START Dataset section

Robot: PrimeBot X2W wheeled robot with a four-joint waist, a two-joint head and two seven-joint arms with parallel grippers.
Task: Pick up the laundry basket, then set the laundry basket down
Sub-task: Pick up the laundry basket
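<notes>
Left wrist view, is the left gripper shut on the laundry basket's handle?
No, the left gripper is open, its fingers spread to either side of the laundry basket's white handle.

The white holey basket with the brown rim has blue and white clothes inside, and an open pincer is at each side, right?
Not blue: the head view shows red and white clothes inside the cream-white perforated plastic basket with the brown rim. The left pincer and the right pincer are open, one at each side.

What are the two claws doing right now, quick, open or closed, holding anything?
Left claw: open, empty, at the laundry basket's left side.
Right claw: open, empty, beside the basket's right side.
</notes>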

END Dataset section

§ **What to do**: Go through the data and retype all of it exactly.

§ **Response to the task**:
Robot: PrimeBot X2W wheeled robot with a four-joint waist, a two-joint head and two seven-joint arms with parallel grippers.
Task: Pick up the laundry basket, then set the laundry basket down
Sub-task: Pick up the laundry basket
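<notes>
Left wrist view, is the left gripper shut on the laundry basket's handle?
No, the left gripper is open, its fingers spread to either side of the laundry basket's white handle.

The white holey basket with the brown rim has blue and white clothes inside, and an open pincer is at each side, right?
Not blue: the head view shows red and white clothes inside the cream-white perforated plastic basket with the brown rim. The left pincer and the right pincer are open, one at each side.

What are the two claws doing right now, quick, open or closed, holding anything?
Left claw: open, empty, at the laundry basket's left side.
Right claw: open, empty, beside the basket's right side.
</notes>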

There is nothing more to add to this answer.